В этом месте автопереводчик снова умолк. Стало ясно, что земными словами передать образную речь инопланетянина невозможно. Видимо, он говорил правду.

- Позвольте, я поясню, - сказал Дима, по-китайски, чтобы понял только Петров. – В энциклопедии, подаренной мне Цы-Ко-Ко, сказано, что эта саранча питается людьми только желтой расы. Мы можем не волноваться.

- Китайцами что ли? – спросил Петров тоже по-китайски.

Повариха Хюрэм ахнула и зажала рот кулачком (мы и не знали, что она понимает китайский!).

- Нужно срочно сообщить на Землю, - снова по-китайски сказал Дима.

И вдруг зеленый мужик сказал на чистом китайском языке:

- Нет, всех китайцев на нашей планете сьели еще триста лет назад. Мы выращиваем их искусственно и получаем по карточкам.

– А нам-то что же делать? – сказал Петров.

Но оба цы молча развернулись, небрежно разметав хвостами толпу ученых, и уползли в тамбур. Мы видели на экранах внешнего обзора огненный хвост их умчавшегося звездолета. Конфликт был исчерпан. Семейка цы убыла со станции и больше никогда мы о них не слышали. Отловили они свою сбежавшую треть или написали трагедию о неразделенной любви – кто их знает!

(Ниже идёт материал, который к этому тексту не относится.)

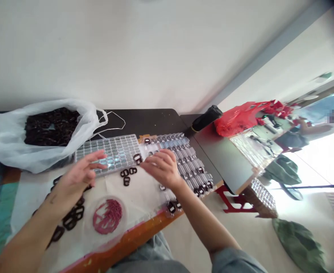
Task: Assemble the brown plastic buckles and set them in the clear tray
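My right hand (pixel 163 167) has its fingers pinched together, with a dark brown oval, buckle-like piece (pixel 137 158) at their tips, above the paper-covered table. My left hand (pixel 83 172) hovers over the near edge of a clear tray of small rectangular compartments (pixel 121 149), fingers apart and nothing seen between them. Between the hands lie several more dark oval pieces (pixel 126 181). A heap of the same pieces (pixel 74 216) sits under and beside my left forearm. A clear round dish (pixel 108 216) holds thin pinkish-red strips.
A white plastic bag (pixel 2 132) full of dark pieces stands at the back left. Ridged clear trays (pixel 188 155) with some dark pieces spread to the right. Beyond are a black umbrella-like roll (pixel 207 118), a red bag (pixel 236 117), a red stool (pixel 235 201) and another person (pixel 316 129).
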A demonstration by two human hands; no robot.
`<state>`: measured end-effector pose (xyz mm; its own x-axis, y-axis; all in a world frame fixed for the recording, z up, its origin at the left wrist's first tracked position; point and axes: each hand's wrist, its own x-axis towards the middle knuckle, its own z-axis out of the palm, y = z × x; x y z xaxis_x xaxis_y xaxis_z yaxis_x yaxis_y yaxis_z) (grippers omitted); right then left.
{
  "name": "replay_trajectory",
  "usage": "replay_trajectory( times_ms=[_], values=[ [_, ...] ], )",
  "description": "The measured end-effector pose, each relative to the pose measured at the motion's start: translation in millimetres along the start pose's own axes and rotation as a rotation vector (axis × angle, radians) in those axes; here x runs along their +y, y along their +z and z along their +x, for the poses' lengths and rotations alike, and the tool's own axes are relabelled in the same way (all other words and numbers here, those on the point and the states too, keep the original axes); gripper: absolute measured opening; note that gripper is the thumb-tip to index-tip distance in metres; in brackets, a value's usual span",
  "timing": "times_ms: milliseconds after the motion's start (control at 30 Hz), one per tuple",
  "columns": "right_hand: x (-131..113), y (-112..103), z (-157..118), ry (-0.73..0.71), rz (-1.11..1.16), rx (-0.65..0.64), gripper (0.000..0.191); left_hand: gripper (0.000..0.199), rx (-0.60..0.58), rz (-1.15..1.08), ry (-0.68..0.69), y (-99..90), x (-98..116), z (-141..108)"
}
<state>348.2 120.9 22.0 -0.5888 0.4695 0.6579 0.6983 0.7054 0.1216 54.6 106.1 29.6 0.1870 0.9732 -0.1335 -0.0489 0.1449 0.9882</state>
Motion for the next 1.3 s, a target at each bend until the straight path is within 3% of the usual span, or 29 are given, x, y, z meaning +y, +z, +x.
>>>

К счастью, никаких последствий для планеты Земля не было. Конечно, разбитых влюбленных сердец было жаль. Но особенно размышлять нам некогда: программу работ никто не отменял, а Фомич обещал вскоре прилететь на Марс и лишить премии весь личный состав, если хоть одна задача плана не будет решена.

И все-таки история имела продолжение. Когда директор Николай Фомич, уже женатый на Хюрэмке, подписывал отпускные карты сотрудникам, возвращающимся на Землю, Дима Шуваев сказал:

- Как ваше зеленое сердце? Кардиограмма ваша – просто песня любви!

- Еще бы! – Николай Фомич не любил рассказывать о своем самочувствии. – Желаю счастливо отдохнуть на Земле!

- Спасибо! – сказал доктор Дима. – Позвольте мне на прощание открыть вам секрет зеленого мешочка.

Мы были так рады возвращению домой, что приготовились посмеяться.  Даже Фомич улыбнулся, а Петров снял галстук и расстегнул воротник рубашки.

- Мой приятель из Галактической инспекции, - сказал Дима, - перевел кое-что интересное из анатомического атласа цы. Там написано, что вид цы трехполый

- Знаем!

- Размножаются на троих, ну, типа групповухи, папа-мама плюс посредник.

- А у меня с женой тоже есть посредник – теща!

- И у меня!

- Не ври, моя мама тебя очень уважает!

- Моя теща тоже хорошая..,

- Хорошо устроились эти цы! – засмеялись мы. – И что дальше?

- А то, что наш дорогой Цы, сбежавший от влюбленной парочки, отдал для пересадки так называемый орган размножения, в котором вынашиваются их яйца – много-много, по двести штук за раз. Земные гинекологи назвали бы этот орган «маткой». Видимо, милейший Ци-Ку-Ку отказал себе в счастье материнства, ради научной карьеры.
 
- Ну, и дурак! – воскликнул Николай Фомич. – Я бы отдал ему этот орган обратно. Все равно для меня уже вырастили искусственное сердце. Надо было рассказать ему про дочек Марии Кюри.  Нет, русские женщины самые умные.

- И самые красивые, - добавила счастливая Хюрэм Ивановна.